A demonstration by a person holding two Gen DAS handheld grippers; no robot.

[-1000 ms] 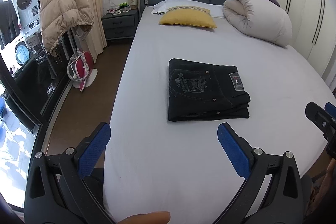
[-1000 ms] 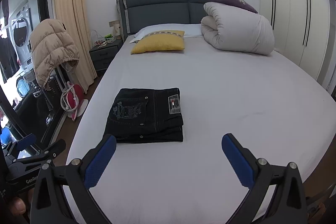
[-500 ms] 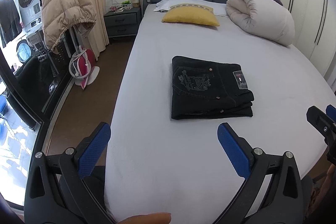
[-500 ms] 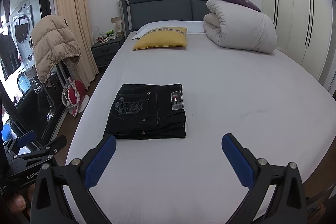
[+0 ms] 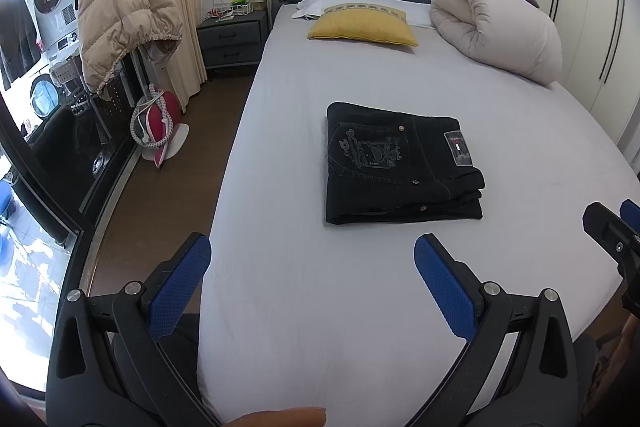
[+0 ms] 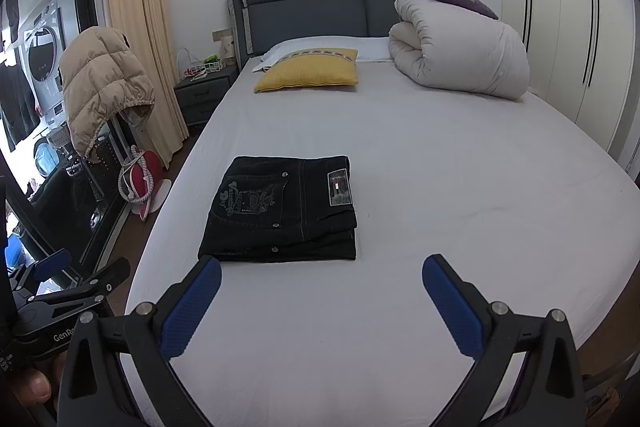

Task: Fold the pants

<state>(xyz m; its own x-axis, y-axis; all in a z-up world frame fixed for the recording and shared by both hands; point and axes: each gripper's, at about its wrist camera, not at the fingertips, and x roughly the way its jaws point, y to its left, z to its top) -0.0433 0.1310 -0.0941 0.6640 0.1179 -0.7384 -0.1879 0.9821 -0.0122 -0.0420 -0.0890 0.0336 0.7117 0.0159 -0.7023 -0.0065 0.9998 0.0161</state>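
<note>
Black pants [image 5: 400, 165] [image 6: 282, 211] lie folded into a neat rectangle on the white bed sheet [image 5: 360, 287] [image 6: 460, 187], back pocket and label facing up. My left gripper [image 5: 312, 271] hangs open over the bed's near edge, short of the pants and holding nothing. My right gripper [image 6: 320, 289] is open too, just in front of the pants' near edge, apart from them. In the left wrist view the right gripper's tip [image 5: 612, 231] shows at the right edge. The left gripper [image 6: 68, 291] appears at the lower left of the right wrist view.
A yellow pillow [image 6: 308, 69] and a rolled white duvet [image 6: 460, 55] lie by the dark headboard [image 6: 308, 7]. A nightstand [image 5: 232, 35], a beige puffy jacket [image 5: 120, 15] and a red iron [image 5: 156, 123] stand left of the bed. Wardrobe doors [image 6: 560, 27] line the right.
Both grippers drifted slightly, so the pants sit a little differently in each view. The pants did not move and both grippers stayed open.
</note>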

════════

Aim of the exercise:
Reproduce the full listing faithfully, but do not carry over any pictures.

Exercise result:
A demonstration by a person holding two Gen DAS handheld grippers; no robot.

[-1000 ms] 
[-1000 ms] 
[-500 ms] 
[-500 ms] 
[+0 ms] 
[+0 ms] 

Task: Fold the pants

<state>(xyz m; its own x-axis, y-axis; all in a z-up world frame fixed for the recording and shared by both hands; point and axes: each gripper's, at about its wrist camera, not at the fingertips, and x roughly the way its jaws point, y to its left, z to its top) -0.0433 0.1310 -0.0941 0.6640 0.1179 -0.7384 -0.1879 0.9821 -0.0122 -0.0420 -0.0890 0.0336 0.7117 0.0159 -0.7023 -0.0065 0.9998 0.0161</state>
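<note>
Black pants [image 5: 400, 165] [image 6: 282, 211] lie folded into a neat rectangle on the white bed sheet [image 5: 360, 287] [image 6: 460, 187], back pocket and label facing up. My left gripper [image 5: 312, 271] hangs open over the bed's near edge, short of the pants and holding nothing. My right gripper [image 6: 320, 289] is open too, just in front of the pants' near edge, apart from them. In the left wrist view the right gripper's tip [image 5: 612, 231] shows at the right edge. The left gripper [image 6: 68, 291] appears at the lower left of the right wrist view.
A yellow pillow [image 6: 308, 69] and a rolled white duvet [image 6: 460, 55] lie by the dark headboard [image 6: 308, 7]. A nightstand [image 5: 232, 35], a beige puffy jacket [image 5: 120, 15] and a red iron [image 5: 156, 123] stand left of the bed. Wardrobe doors [image 6: 560, 27] line the right.
Both grippers drifted slightly, so the pants sit a little differently in each view. The pants did not move and both grippers stayed open.
</note>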

The output has nothing more to it.